[DATA]:
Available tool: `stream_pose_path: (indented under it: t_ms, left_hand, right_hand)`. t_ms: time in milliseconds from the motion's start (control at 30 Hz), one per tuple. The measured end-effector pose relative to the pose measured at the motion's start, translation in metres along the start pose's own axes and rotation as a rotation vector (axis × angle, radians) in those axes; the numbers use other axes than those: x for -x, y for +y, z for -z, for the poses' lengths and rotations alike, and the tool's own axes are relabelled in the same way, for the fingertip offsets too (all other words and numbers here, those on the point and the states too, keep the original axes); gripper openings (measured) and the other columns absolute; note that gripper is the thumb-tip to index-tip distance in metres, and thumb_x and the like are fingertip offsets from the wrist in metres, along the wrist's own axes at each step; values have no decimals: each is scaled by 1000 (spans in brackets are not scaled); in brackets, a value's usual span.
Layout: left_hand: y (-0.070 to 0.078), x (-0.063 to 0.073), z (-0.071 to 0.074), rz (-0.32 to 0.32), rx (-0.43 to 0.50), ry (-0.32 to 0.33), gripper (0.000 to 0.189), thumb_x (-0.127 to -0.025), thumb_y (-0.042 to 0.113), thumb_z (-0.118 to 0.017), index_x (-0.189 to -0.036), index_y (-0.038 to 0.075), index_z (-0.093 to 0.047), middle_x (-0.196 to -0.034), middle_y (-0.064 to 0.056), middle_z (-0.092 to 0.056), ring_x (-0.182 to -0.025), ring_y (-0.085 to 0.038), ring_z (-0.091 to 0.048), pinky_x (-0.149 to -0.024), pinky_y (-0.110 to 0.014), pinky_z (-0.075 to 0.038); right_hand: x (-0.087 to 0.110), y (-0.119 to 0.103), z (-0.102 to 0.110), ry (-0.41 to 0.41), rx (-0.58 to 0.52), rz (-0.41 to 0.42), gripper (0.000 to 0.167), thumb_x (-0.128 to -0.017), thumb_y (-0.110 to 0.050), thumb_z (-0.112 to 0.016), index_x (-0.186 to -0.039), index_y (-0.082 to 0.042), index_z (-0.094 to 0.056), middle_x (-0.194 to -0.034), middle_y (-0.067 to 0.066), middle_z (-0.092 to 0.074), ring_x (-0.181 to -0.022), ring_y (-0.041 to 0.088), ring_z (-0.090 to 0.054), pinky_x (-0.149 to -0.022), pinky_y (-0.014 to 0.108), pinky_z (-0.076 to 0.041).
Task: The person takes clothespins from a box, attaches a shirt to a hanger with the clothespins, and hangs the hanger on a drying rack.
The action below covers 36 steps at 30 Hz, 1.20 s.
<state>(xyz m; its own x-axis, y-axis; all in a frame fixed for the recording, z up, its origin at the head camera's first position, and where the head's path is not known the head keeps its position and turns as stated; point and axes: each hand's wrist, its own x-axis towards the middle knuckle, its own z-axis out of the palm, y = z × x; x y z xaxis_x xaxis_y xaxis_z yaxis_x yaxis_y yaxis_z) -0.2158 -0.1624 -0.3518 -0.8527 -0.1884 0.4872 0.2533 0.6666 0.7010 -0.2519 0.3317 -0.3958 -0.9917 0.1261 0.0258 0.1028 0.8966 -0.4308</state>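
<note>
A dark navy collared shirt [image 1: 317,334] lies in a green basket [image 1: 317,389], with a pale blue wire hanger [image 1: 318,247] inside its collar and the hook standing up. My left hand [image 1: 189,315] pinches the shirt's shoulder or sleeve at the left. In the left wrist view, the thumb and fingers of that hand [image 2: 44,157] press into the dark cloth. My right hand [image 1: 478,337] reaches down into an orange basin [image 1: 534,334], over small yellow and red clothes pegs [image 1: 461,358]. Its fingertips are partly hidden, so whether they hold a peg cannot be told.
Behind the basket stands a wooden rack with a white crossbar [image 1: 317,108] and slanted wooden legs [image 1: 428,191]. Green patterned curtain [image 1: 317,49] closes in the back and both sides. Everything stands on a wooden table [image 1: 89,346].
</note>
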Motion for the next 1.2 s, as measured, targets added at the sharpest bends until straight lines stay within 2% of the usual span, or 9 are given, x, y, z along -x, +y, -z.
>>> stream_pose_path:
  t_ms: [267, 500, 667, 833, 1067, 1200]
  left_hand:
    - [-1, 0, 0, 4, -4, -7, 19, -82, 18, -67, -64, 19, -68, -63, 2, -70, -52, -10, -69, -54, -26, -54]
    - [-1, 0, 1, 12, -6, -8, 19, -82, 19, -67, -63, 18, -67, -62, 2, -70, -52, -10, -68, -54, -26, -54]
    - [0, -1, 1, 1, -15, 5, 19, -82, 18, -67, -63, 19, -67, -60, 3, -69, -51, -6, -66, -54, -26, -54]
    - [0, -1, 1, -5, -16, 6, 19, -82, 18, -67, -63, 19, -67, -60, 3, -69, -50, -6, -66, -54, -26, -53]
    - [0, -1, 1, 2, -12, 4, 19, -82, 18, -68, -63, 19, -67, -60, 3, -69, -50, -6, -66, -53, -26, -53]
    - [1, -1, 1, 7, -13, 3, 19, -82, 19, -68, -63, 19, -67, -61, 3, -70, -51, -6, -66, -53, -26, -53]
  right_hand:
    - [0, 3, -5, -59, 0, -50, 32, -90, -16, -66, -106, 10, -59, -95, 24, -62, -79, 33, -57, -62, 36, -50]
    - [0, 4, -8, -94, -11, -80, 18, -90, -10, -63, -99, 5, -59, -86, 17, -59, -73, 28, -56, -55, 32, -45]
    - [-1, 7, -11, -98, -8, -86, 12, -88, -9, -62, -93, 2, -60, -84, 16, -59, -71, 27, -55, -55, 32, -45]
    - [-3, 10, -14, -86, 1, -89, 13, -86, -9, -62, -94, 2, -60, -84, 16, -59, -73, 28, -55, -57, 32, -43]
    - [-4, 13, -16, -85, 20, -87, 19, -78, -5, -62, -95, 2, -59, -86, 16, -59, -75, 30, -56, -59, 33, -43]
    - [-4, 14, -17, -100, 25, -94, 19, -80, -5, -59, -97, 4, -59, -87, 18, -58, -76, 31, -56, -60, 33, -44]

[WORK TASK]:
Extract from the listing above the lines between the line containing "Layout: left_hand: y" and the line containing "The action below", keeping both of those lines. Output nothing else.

[RESPONSE FOR THIS EXERCISE]:
Layout: left_hand: y (-0.070 to 0.078), x (-0.063 to 0.073), z (-0.071 to 0.074), rz (-0.32 to 0.32), rx (-0.43 to 0.50), ry (-0.32 to 0.33), gripper (0.000 to 0.189), thumb_x (-0.127 to -0.025), thumb_y (-0.042 to 0.113), thumb_z (-0.118 to 0.017), index_x (-0.189 to -0.036), index_y (-0.038 to 0.075), index_z (-0.093 to 0.047), middle_x (-0.196 to -0.034), middle_y (-0.064 to 0.056), middle_z (-0.092 to 0.056), ring_x (-0.182 to -0.025), ring_y (-0.085 to 0.038), ring_z (-0.091 to 0.048), pinky_x (-0.149 to -0.024), pinky_y (-0.110 to 0.014), pinky_z (-0.075 to 0.038); right_hand: x (-0.087 to 0.110), y (-0.119 to 0.103), z (-0.102 to 0.110), ry (-0.41 to 0.41), rx (-0.58 to 0.52), rz (-0.41 to 0.42), gripper (0.000 to 0.167), thumb_x (-0.128 to -0.017), thumb_y (-0.110 to 0.050), thumb_z (-0.112 to 0.016), index_x (-0.186 to -0.039), index_y (-0.082 to 0.042), index_z (-0.094 to 0.056), middle_x (-0.194 to -0.034), middle_y (-0.067 to 0.066), middle_z (-0.092 to 0.074), ring_x (-0.181 to -0.022), ring_y (-0.041 to 0.088), ring_z (-0.090 to 0.054), pinky_x (-0.149 to -0.022), pinky_y (-0.014 to 0.108), pinky_z (-0.076 to 0.041).
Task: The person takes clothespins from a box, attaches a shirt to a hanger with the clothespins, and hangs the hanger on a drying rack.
The action below covers 36 steps at 30 Hz, 1.20 s.

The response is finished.